▶ TASK OBJECTIVE
The answer is every line of the records that holds the word "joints", copied in full.

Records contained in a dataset
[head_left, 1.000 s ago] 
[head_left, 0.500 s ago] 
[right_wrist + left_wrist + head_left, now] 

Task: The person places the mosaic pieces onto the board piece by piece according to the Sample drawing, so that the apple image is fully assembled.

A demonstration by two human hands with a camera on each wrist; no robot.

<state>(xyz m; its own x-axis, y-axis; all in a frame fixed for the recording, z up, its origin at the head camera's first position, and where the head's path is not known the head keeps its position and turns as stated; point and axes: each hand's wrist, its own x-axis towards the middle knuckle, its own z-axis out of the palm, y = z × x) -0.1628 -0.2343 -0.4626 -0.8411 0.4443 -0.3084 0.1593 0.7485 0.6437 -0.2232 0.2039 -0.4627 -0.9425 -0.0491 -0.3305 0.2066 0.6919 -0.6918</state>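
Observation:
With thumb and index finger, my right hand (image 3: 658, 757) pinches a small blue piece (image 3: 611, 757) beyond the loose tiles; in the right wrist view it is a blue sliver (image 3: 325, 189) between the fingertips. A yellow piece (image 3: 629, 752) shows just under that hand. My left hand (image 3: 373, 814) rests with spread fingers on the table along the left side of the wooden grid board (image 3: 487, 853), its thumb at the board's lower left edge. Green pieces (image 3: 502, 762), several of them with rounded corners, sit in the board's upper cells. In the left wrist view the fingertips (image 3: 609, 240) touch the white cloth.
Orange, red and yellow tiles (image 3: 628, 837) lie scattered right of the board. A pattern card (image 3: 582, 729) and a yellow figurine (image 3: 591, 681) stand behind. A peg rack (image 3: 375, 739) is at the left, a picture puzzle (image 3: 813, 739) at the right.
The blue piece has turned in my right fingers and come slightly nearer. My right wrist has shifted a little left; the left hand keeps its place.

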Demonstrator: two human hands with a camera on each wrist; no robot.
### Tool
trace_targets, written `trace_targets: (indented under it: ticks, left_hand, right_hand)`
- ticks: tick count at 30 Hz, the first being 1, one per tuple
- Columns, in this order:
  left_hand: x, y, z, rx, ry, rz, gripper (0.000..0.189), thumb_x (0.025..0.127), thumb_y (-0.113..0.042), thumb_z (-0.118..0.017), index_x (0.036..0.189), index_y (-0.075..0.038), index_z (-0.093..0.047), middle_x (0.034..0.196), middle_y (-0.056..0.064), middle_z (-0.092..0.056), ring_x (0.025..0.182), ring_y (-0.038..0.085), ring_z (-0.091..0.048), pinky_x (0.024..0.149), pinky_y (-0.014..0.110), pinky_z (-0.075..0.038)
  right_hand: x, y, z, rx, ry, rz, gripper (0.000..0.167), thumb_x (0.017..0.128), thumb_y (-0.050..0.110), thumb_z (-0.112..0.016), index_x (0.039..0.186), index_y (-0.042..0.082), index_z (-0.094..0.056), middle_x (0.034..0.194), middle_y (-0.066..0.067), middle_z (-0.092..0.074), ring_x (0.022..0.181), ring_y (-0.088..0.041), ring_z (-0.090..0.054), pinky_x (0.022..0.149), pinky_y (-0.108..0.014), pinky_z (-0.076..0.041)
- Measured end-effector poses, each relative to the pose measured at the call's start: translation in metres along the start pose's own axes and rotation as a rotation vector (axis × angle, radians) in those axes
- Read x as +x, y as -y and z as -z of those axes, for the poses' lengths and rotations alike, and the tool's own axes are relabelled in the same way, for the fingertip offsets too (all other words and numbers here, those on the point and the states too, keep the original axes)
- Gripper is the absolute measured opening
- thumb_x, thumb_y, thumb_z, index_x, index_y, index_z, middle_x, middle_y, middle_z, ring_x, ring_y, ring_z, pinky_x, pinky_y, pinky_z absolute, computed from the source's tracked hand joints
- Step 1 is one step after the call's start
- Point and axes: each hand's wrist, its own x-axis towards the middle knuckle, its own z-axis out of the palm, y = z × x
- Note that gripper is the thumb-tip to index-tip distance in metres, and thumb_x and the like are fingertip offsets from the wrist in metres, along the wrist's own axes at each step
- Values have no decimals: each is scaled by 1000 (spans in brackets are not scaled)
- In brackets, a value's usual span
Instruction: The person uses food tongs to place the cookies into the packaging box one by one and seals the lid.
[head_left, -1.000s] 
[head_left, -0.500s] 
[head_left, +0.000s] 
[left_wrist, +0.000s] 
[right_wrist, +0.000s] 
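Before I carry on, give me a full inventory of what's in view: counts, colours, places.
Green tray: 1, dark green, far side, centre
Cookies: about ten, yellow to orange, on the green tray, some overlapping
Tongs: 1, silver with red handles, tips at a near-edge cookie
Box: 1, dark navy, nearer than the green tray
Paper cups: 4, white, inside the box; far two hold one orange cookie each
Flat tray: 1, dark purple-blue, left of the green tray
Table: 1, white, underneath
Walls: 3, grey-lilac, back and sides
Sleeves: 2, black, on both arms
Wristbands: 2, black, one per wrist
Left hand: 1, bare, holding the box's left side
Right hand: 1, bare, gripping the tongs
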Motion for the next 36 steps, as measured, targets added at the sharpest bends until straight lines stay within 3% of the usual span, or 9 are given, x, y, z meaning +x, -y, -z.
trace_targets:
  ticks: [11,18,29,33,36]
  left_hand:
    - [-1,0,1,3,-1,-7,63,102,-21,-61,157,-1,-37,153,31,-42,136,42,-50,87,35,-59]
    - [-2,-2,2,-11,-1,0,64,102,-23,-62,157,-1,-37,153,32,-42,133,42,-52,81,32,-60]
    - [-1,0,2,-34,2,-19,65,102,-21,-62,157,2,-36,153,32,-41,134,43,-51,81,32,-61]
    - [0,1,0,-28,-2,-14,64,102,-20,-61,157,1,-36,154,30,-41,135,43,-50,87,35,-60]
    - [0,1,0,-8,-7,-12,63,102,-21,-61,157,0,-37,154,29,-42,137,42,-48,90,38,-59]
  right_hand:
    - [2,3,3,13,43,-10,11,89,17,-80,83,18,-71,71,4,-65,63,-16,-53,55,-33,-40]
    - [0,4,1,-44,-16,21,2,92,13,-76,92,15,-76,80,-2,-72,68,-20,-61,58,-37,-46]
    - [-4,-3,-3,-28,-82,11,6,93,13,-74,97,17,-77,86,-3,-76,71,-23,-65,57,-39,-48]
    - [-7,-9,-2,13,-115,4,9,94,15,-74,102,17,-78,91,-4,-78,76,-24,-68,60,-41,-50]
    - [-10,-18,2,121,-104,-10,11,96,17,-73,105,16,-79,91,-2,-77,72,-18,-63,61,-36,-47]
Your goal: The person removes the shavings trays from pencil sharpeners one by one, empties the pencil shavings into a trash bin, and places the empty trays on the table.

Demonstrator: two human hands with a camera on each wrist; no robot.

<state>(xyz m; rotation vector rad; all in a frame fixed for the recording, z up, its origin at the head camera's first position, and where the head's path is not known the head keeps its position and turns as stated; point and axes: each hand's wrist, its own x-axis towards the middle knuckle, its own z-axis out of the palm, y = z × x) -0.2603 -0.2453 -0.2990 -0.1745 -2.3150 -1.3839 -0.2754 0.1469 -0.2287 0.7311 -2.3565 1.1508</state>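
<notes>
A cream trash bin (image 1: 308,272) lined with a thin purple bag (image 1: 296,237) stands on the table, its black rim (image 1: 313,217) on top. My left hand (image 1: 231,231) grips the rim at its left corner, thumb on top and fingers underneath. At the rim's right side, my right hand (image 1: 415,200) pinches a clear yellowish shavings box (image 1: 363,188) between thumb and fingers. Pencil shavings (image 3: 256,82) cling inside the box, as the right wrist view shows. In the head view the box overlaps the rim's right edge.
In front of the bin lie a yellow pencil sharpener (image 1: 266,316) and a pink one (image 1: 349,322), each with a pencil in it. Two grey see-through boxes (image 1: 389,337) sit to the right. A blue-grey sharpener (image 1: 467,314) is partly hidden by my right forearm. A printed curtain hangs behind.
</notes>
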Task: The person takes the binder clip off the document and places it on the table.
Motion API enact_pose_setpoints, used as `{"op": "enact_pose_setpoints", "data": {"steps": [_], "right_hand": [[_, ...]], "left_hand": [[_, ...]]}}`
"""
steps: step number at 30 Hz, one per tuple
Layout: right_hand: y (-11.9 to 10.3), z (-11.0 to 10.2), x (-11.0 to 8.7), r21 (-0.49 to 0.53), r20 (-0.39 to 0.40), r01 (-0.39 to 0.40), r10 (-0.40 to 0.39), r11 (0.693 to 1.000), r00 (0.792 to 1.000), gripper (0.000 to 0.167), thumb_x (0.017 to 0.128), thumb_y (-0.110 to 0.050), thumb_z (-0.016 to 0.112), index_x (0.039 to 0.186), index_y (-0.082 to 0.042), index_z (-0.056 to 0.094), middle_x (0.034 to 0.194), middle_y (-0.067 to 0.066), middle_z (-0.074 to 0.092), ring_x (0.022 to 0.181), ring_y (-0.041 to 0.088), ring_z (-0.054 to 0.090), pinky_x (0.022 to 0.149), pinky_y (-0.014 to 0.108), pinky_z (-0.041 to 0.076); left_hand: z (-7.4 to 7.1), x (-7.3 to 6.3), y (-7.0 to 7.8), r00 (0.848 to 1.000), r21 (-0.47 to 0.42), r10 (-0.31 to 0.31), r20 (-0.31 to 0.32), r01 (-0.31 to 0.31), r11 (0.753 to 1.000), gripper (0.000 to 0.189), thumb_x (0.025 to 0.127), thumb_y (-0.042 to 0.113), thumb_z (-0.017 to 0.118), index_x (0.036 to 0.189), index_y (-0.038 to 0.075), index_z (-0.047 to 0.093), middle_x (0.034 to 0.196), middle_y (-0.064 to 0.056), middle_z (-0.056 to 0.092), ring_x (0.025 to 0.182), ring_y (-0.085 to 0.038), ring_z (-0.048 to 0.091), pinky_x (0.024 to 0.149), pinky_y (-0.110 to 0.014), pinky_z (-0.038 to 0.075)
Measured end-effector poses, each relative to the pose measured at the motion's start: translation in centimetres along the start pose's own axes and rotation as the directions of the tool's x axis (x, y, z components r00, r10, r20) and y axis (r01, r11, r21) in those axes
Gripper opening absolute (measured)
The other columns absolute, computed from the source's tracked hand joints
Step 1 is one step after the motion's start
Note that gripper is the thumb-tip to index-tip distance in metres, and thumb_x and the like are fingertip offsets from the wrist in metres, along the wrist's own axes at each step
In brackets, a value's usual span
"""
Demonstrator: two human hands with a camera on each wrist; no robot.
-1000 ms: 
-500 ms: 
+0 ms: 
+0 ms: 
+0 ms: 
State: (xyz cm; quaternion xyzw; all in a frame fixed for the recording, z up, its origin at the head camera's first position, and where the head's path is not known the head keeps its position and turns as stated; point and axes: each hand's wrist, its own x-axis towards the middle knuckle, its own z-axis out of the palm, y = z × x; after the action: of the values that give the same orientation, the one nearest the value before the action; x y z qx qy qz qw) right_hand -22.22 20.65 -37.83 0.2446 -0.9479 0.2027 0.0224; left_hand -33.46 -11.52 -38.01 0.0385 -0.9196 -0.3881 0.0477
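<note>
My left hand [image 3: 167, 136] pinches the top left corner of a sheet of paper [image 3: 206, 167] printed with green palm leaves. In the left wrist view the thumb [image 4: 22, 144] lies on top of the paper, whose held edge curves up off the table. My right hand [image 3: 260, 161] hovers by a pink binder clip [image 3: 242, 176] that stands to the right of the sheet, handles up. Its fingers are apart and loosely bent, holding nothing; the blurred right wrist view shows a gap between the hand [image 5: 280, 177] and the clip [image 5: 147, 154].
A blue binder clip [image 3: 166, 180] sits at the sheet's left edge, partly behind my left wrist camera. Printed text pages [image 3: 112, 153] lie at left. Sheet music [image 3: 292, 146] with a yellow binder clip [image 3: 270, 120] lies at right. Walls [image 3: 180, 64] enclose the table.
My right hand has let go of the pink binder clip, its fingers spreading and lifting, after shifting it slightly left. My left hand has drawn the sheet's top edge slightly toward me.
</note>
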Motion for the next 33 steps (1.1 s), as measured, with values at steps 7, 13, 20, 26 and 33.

▶ RESULT OF THIS EXERCISE
- thumb_x, thumb_y, thumb_z, index_x, index_y, index_z, middle_x, middle_y, middle_z, ring_x, ring_y, ring_z, pinky_x, pinky_y, pinky_z absolute, computed from the source's tracked hand joints
The other columns absolute, computed from the source's tracked hand joints

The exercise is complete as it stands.